WHAT NEEDS TO BE DONE:
Each line of the material that mentions the word "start" is to be copied.
____
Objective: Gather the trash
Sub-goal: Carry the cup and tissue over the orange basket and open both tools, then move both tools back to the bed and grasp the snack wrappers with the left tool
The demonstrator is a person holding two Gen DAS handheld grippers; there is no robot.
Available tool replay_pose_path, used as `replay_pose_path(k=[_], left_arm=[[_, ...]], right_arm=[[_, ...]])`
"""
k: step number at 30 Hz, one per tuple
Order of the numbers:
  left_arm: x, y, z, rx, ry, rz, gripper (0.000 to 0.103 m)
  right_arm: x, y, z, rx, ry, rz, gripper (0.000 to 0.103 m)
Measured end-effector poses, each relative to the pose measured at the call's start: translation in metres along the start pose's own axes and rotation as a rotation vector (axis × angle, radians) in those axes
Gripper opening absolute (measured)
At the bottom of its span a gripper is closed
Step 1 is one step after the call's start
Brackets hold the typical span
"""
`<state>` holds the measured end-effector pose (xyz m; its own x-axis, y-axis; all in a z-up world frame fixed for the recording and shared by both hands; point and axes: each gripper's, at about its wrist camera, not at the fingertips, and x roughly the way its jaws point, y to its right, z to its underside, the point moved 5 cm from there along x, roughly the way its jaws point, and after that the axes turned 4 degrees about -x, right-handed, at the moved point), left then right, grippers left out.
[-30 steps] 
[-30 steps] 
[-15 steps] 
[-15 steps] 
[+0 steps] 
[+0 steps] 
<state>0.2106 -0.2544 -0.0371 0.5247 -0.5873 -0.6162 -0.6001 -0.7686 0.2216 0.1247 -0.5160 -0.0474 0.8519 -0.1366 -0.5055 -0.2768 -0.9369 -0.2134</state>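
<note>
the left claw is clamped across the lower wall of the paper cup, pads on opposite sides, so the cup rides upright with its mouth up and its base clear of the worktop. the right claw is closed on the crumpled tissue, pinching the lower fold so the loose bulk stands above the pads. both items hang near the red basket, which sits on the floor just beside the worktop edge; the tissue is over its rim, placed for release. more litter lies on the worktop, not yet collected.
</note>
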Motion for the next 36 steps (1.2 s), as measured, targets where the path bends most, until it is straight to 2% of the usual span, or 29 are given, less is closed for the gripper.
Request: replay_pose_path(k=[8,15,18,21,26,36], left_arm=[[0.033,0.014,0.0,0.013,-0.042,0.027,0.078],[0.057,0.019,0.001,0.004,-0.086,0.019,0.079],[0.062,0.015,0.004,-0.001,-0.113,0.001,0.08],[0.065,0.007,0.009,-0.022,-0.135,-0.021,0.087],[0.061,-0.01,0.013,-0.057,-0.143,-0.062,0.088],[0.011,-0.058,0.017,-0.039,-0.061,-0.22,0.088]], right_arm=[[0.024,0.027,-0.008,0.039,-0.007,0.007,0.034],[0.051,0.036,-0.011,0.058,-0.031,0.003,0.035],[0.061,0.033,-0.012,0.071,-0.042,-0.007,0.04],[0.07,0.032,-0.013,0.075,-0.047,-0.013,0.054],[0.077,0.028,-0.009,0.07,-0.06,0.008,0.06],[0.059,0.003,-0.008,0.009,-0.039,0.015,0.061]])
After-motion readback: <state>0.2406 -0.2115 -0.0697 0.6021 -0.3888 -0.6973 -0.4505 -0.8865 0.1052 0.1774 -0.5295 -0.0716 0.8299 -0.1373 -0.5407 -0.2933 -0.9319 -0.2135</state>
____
REPLY TO THE EXERCISE:
Measured end-effector poses, each relative to the pose measured at the call's start: translation in metres along the start pose's own axes and rotation as a rotation vector (axis × angle, radians) in those axes
Step 1 is one step after the call's start

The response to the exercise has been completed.